EXERCISE GOAL - Extract the lines that carry the string "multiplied" from the listing.

AVAILABLE DATA -

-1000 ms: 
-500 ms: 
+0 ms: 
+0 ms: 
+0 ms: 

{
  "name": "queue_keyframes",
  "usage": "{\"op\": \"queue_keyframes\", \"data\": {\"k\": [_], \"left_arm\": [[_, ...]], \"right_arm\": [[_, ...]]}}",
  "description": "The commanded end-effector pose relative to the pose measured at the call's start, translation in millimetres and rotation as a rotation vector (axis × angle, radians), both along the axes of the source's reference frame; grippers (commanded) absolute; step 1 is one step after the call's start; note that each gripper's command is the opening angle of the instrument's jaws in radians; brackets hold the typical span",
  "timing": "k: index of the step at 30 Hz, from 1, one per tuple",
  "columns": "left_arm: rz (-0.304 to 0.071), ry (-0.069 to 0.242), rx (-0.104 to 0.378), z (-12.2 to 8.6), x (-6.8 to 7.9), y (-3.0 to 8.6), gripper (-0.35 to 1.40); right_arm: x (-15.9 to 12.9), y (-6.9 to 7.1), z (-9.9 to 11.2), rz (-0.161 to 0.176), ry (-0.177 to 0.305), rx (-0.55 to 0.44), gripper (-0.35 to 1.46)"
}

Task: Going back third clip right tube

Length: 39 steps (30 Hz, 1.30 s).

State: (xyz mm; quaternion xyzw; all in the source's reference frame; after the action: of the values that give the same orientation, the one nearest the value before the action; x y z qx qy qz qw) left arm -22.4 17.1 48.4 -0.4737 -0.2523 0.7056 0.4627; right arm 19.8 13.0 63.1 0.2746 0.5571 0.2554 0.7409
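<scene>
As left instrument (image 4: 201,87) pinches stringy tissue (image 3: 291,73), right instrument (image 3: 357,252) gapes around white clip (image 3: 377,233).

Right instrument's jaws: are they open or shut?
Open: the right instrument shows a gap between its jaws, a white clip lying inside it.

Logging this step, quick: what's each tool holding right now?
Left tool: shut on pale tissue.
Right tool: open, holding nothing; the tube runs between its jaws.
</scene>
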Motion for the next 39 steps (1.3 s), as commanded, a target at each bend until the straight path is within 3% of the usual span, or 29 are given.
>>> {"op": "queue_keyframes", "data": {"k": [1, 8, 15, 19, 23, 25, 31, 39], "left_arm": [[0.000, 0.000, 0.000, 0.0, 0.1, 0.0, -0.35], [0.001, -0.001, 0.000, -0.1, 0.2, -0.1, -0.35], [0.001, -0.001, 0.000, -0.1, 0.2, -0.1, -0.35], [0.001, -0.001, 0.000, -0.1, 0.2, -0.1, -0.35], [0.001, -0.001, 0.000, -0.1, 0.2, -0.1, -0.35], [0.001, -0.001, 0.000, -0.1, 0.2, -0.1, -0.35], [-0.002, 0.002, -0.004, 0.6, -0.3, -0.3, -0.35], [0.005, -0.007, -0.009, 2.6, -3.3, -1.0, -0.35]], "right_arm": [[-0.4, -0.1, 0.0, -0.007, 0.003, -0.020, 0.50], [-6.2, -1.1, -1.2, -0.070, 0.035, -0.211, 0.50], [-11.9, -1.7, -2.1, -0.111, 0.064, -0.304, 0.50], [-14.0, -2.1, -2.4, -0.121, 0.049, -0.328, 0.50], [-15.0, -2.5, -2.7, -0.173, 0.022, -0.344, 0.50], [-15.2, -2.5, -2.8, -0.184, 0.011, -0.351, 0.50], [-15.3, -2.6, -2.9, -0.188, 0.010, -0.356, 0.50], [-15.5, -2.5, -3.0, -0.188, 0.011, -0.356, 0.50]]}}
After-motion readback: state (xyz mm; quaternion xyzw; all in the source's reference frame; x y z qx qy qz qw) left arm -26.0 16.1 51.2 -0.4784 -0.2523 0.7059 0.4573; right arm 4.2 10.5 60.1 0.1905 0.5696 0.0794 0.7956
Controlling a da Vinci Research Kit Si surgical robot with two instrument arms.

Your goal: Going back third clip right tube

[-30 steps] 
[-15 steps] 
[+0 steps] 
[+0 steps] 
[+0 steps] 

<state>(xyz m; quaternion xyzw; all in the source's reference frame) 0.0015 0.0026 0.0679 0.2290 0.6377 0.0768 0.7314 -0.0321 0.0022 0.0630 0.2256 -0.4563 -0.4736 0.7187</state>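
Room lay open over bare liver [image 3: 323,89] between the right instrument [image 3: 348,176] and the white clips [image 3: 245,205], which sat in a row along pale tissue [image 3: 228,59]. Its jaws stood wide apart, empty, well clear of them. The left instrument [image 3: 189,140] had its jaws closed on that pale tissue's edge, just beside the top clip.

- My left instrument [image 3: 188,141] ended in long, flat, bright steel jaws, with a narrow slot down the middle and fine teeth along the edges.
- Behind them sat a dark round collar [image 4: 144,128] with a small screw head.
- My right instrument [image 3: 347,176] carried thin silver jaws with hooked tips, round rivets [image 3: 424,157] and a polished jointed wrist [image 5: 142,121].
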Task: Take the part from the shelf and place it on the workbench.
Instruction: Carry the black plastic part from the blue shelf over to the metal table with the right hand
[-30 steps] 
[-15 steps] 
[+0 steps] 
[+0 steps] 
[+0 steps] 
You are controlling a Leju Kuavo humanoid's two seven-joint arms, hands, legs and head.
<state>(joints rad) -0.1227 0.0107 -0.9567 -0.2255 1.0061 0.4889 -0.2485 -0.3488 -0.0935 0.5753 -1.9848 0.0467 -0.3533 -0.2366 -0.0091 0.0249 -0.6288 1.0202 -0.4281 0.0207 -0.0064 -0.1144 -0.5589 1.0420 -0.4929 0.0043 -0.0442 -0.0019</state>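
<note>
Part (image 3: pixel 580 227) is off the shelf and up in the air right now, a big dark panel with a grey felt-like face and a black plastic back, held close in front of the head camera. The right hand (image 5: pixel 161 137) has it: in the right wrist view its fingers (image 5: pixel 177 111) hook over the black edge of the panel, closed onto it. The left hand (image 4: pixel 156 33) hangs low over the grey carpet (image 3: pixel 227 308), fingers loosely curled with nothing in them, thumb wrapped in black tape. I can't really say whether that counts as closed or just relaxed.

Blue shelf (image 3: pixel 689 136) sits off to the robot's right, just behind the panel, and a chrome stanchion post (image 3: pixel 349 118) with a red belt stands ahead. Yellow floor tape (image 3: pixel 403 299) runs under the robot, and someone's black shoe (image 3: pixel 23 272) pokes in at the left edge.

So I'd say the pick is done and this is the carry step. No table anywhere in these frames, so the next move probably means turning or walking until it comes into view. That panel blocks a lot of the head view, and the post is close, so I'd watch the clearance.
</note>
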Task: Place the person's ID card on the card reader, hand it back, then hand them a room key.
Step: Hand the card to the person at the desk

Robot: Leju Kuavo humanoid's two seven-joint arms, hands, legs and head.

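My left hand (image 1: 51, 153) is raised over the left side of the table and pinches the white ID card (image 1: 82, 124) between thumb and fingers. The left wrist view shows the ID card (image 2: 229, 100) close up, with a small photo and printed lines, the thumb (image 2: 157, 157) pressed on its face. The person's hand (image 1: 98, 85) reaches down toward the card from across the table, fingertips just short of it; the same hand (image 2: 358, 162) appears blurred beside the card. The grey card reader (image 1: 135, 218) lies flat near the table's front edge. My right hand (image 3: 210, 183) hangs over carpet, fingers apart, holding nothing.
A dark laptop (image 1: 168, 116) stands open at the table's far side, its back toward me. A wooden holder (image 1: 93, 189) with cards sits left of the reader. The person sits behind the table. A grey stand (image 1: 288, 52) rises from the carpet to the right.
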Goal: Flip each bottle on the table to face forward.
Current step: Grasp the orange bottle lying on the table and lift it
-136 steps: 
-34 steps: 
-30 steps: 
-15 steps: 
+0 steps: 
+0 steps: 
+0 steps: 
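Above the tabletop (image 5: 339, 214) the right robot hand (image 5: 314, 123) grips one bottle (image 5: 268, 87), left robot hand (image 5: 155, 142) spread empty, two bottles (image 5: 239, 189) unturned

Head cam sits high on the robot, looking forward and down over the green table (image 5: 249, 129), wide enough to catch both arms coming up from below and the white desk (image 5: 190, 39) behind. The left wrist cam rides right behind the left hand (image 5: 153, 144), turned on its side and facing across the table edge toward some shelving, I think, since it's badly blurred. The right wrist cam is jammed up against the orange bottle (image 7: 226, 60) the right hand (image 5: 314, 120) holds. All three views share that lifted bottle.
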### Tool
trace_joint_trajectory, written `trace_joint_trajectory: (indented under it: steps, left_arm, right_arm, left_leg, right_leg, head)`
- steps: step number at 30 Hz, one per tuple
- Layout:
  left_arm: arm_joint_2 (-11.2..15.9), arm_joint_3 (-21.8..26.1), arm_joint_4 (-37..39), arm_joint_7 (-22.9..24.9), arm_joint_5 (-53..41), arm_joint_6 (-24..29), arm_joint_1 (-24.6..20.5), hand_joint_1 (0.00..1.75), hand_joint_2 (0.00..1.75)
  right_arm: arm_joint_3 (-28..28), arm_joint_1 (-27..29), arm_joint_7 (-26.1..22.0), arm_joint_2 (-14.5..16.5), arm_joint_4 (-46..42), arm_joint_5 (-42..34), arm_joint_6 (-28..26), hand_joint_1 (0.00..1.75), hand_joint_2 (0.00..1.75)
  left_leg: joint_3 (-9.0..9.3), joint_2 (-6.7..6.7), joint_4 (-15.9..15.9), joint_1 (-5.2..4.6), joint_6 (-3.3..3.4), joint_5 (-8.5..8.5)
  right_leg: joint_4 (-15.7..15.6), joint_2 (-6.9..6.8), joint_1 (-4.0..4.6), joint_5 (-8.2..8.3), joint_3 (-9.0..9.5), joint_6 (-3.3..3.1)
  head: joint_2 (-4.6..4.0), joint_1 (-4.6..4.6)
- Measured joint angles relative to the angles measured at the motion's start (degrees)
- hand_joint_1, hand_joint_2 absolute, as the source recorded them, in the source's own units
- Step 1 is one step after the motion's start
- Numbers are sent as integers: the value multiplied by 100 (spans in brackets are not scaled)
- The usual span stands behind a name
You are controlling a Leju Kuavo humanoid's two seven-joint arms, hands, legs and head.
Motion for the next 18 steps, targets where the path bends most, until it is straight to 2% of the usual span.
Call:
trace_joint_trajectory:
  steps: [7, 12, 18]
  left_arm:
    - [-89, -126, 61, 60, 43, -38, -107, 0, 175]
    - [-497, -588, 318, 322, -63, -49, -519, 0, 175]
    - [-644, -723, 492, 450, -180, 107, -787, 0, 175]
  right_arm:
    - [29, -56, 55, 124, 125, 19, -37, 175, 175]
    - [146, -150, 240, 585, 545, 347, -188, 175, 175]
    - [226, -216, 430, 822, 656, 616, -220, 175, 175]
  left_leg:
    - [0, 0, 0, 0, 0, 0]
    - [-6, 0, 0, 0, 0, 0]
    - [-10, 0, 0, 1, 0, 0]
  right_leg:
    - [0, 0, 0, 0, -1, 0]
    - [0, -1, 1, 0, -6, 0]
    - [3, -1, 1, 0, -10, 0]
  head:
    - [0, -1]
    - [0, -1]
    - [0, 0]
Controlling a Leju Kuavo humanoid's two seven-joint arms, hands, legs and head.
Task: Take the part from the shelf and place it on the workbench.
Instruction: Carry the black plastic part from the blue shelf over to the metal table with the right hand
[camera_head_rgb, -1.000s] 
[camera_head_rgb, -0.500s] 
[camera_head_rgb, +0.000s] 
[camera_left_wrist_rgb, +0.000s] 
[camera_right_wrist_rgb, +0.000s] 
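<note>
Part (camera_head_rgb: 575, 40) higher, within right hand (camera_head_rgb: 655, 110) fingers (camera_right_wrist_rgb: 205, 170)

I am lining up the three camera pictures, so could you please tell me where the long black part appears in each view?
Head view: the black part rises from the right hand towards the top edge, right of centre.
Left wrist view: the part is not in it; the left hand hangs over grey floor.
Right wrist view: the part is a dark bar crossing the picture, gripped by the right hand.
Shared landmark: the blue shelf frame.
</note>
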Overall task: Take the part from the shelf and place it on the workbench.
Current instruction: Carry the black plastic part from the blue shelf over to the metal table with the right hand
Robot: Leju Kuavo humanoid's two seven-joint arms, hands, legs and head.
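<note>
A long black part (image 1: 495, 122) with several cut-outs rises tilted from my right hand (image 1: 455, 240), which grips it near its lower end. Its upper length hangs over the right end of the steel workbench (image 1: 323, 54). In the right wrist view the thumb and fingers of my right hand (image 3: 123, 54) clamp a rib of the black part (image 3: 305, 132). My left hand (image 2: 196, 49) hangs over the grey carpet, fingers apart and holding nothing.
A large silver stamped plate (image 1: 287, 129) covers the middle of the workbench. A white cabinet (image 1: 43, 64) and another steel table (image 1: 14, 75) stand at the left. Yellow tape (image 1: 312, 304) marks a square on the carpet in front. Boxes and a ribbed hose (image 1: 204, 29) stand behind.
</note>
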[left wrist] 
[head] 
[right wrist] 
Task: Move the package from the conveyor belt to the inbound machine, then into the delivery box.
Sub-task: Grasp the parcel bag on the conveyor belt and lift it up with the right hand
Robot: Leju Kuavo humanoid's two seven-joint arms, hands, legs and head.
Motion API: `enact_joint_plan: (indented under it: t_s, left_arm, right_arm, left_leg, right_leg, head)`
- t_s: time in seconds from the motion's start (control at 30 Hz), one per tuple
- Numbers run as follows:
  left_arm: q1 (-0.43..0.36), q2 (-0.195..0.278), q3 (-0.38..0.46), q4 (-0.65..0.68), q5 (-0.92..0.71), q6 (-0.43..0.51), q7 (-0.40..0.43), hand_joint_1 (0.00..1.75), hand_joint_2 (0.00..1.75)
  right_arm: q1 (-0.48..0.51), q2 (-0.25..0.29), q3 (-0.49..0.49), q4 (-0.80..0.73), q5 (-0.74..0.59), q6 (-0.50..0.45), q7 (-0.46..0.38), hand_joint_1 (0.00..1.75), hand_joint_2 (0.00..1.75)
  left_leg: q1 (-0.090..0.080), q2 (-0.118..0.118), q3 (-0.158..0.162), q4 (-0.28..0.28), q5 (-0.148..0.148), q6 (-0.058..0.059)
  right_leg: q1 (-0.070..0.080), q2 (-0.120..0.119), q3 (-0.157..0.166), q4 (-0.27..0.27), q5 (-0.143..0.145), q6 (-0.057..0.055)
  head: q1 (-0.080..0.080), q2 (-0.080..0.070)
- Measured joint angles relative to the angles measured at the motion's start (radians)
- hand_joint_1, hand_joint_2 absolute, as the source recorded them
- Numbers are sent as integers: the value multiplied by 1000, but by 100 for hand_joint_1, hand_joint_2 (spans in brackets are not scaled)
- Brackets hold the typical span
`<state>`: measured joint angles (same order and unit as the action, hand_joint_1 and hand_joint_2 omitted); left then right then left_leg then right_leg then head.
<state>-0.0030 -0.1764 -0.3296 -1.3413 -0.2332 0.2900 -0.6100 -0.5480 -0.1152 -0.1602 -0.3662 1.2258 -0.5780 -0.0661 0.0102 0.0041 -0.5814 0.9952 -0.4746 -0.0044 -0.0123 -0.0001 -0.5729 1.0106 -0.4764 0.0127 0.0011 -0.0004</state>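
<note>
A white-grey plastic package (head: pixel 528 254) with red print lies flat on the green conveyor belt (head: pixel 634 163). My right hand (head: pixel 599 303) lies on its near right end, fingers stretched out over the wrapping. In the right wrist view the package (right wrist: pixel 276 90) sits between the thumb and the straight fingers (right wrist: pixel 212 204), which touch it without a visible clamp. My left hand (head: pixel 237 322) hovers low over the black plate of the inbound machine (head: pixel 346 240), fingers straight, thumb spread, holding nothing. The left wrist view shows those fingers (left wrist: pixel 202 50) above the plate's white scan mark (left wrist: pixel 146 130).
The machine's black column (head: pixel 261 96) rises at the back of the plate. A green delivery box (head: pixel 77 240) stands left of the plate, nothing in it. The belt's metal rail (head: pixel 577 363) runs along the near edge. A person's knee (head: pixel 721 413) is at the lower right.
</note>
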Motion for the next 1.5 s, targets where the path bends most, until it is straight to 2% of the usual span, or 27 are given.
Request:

SOLUTION -
- Numbers are sent as integers: the value multiplied by 100 (spans in brackets are not scaled)
- Numbers are sent as integers: the value multiplied by 1000, but by 100 for hand_joint_1, hand_joint_2 (spans in brackets are not scaled)

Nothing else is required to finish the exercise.